# IASCA/MECA Finals 2014 Discussion Thread



## JBishop (Oct 8, 2009)

Where are the Meca finals going to be this year?


----------



## SouthSyde (Dec 25, 2006)

*Re: Meca finals*

Tennesee


----------



## Kevin K (Feb 11, 2013)

*Re: Meca finals*

How do you know that?

Nothing on the site yet...
.........	
9/13/2014	Indiana Soundfest - State Finals	Evansville	IN	
9/13/2014	Sunshine State Sound-off III	Orlando	FL 
9/14/2014	TN Soundfest - State Finals	Lebanon	TN 
9/21/2014	CA Soundfest - State Finals	TBA	CA 
9/27/2014	PBK for St. Judes	Huntsville	AL 
9/27/2014	Party in the Park V - State Finals Warm-up	Elizabethtown	KY
9/28/2014	KY Soundfest - State Finals	Elizabethtown	KY	
9/28/2014	Alabama Soundfest - State Finals	Florence	AL	

Nothing listed after this


----------



## SouthSyde (Dec 25, 2006)

*Re: Meca finals*

It was hinted at SBN


----------



## Kevin K (Feb 11, 2013)

*Re: Meca finals*

Cool, thanks for sharing.


----------



## ErinH (Feb 14, 2007)

I was hoping for another joint finals in Huntsville again.
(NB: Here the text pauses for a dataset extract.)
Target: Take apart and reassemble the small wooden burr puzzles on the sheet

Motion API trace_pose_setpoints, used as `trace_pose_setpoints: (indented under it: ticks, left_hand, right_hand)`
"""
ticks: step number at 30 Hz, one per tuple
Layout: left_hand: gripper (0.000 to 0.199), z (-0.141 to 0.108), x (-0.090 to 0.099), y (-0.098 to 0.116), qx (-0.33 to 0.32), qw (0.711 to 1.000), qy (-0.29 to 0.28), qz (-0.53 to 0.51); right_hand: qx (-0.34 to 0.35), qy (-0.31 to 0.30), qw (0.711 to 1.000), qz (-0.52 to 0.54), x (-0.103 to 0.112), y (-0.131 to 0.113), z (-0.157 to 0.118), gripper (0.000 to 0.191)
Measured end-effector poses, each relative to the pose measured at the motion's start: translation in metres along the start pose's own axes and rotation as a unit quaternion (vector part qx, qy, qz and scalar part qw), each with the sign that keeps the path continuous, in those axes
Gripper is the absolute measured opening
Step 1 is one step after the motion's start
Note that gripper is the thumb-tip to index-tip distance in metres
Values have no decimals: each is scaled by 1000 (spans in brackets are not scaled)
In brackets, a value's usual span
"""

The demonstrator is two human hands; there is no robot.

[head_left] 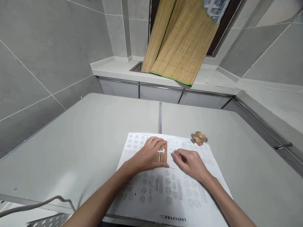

Partly because it is a 30 minute drive and partly because it was such a great event last year.


----------



## chefhow (Apr 29, 2007)

*Re: Meca finals*



bikinpunk said:


> I was hoping for another joint finals in Huntsville again. Partly because it is a 30 minute drive and partly because it was such a great event last year.


I'd be willing to be its not going to happen.


----------



## ErinH (Feb 14, 2007)

Yea. I don't expect that, and Chad pretty much said that TN is the spot for sure. 

I just wish it were the same. Last year was a total blast. The TN Fairgrounds is a pretty crappy area, IMHO. It works. And I'm sure it's much more cost effective but that's because it's a junky place.


----------



## nadcicle (Aug 21, 2013)

SQ side I could see how you'd say you had a good time. If you paid any attention to the SPL lanes then you'd see it was complete chaos since a couple other sanctions were taking all random people with no order at all. Meca calls out SPL competitor's and the line was completely packed with people at all times and we couldn't get competitors in the lanes. Mix this with sanctions ALSO holding a triple point event to anyone competing in finals and you'd see it was close to a disaster. But yah SQ side ran great cause you just parked and didn't have to move... 

Sent from my SPH-L900 using Tapatalk


----------



## ErinH (Feb 14, 2007)

*Re: Meca finals*



nadcicle said:


> you just parked and didn't have to move...


Not entirely true. Myself and others ran in to judges being behind schedule and we had to get our cars outside for judging because SPL had already started. That meant we also had to manage to get out of there and outside, which meant sitting in a line for 20 minutes with some of the SPL guys just to get around them and outside. Granted, it wasn't the scale of waiting you guys had to do, but I do understand where you're coming from.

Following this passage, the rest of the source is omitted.